Exercise brief:
Exactly as they appear below, repeat the lines from the one with "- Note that" through the one with "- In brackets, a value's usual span", and no others.

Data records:
Start of Block

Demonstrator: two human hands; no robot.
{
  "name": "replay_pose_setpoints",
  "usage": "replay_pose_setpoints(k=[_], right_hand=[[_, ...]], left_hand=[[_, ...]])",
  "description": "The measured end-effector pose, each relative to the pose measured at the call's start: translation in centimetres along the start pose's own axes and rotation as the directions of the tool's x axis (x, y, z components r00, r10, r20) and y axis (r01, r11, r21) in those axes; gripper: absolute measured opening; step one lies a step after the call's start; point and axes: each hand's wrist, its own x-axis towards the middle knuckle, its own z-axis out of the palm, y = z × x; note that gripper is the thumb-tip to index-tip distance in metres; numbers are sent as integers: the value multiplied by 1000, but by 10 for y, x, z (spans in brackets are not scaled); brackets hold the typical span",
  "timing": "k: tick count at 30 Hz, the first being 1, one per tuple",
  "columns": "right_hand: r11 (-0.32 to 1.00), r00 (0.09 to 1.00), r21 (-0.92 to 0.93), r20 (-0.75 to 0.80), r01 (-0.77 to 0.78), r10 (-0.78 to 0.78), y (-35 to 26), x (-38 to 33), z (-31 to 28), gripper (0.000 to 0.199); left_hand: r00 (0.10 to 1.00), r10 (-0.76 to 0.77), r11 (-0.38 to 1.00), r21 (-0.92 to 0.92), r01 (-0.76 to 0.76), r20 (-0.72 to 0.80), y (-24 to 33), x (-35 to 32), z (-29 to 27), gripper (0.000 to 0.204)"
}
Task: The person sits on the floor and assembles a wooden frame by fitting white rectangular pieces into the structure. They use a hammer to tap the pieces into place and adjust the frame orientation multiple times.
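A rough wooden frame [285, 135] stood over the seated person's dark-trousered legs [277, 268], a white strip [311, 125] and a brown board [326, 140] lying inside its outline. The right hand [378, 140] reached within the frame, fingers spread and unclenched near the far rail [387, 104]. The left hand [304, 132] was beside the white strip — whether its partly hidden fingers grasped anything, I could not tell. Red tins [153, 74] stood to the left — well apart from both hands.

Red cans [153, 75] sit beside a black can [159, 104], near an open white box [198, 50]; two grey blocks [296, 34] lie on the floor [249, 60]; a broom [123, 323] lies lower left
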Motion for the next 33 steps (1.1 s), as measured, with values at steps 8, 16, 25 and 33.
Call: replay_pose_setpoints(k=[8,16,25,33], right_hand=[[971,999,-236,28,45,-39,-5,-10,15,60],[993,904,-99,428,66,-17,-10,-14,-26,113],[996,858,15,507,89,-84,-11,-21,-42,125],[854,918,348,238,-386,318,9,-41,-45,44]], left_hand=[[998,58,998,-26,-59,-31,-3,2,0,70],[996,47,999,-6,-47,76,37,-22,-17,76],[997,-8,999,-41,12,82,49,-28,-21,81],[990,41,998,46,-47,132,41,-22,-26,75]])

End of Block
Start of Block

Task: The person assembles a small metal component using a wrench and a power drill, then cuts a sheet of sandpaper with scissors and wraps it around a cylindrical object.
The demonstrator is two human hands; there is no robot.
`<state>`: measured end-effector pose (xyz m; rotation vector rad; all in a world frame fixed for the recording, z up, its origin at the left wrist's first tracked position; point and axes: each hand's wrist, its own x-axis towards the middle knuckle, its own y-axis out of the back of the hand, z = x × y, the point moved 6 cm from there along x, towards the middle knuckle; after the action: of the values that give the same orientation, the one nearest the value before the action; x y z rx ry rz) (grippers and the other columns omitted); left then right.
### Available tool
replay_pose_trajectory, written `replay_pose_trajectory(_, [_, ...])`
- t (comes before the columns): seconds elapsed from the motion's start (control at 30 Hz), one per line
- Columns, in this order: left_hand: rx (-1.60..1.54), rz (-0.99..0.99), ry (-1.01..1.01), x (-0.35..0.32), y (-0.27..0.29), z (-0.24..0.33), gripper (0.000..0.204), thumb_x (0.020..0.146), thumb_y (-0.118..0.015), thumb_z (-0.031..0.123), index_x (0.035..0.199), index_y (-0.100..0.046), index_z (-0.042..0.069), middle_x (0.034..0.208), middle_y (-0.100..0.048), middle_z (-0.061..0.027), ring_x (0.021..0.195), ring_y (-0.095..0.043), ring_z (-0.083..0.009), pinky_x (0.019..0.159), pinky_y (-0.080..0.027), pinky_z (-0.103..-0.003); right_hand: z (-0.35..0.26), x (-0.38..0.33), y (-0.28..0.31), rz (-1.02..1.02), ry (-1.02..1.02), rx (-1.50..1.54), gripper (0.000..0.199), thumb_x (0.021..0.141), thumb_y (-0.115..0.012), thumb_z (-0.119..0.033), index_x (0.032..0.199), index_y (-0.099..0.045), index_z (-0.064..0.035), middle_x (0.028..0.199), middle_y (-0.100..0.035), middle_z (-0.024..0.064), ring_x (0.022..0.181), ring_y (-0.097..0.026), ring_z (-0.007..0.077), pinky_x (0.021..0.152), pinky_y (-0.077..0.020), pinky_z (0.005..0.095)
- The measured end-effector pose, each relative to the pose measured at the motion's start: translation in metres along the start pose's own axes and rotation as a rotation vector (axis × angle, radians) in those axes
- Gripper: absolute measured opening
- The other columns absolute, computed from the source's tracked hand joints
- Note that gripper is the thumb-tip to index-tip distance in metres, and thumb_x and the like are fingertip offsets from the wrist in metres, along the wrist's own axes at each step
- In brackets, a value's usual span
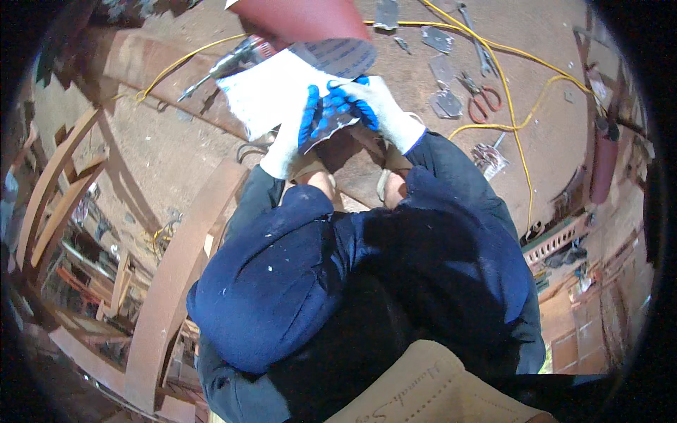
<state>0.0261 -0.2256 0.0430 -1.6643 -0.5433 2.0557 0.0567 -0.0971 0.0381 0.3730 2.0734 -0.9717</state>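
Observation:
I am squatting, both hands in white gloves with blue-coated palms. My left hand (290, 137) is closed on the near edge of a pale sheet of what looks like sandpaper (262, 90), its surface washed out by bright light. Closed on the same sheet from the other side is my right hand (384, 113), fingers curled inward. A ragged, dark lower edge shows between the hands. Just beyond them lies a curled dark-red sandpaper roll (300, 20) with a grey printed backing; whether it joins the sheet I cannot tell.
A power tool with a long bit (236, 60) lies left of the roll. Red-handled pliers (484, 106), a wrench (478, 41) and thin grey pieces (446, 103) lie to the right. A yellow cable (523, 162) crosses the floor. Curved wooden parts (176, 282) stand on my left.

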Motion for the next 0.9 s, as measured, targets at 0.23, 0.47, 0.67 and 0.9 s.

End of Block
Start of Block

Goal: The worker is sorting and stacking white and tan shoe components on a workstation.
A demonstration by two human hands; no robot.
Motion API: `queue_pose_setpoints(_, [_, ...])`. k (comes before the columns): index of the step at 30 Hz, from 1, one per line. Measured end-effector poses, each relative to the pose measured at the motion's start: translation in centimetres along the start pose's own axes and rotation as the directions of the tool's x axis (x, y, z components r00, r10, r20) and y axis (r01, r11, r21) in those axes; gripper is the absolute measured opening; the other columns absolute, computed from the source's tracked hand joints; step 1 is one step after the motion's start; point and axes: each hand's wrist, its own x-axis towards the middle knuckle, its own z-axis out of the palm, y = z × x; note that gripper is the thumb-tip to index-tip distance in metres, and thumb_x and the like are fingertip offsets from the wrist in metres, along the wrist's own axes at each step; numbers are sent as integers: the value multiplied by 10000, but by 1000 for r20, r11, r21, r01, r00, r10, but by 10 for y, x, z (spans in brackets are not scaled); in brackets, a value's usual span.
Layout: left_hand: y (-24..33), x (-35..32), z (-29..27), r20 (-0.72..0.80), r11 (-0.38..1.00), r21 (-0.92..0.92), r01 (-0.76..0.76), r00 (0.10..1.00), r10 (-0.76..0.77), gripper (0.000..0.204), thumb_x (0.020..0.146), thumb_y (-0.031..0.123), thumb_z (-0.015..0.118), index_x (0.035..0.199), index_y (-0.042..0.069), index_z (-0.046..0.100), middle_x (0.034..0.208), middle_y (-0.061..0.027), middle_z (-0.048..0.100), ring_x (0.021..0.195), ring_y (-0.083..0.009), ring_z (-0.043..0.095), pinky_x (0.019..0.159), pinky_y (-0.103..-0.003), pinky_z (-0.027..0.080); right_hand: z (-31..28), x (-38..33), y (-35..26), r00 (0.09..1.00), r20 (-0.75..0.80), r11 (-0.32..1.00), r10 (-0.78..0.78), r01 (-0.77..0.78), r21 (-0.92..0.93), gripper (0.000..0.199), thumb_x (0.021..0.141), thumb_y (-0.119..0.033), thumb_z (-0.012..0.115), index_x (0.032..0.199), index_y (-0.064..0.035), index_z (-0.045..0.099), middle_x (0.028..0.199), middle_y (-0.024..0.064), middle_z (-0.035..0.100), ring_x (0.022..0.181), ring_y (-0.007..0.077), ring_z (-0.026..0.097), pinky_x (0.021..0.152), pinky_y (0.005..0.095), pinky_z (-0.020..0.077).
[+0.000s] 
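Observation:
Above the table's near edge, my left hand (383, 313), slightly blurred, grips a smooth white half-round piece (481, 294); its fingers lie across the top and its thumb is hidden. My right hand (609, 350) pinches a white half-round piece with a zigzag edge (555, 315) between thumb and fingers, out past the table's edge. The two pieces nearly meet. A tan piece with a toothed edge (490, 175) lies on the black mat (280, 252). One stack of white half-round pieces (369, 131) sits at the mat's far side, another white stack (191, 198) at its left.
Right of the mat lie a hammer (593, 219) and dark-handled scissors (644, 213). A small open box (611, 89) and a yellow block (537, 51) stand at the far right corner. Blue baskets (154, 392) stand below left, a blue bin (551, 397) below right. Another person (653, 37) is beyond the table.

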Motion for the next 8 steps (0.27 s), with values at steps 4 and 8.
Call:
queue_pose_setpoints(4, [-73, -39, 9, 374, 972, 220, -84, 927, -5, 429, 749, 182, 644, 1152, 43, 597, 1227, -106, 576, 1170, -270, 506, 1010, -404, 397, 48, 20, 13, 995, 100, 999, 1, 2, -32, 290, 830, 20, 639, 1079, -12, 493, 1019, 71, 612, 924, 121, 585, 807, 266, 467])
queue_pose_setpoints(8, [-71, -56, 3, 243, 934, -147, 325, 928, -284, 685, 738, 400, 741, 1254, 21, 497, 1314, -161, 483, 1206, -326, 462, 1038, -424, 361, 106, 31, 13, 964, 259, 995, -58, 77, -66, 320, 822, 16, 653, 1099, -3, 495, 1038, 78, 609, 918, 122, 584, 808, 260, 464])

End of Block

Result below:
- Note that gripper is the thumb-tip to index-tip distance in metres, and thumb_x and the like are fingertip offsets from the wrist in metres, along the wrist's own axes at each step
- In brackets, a value's usual span

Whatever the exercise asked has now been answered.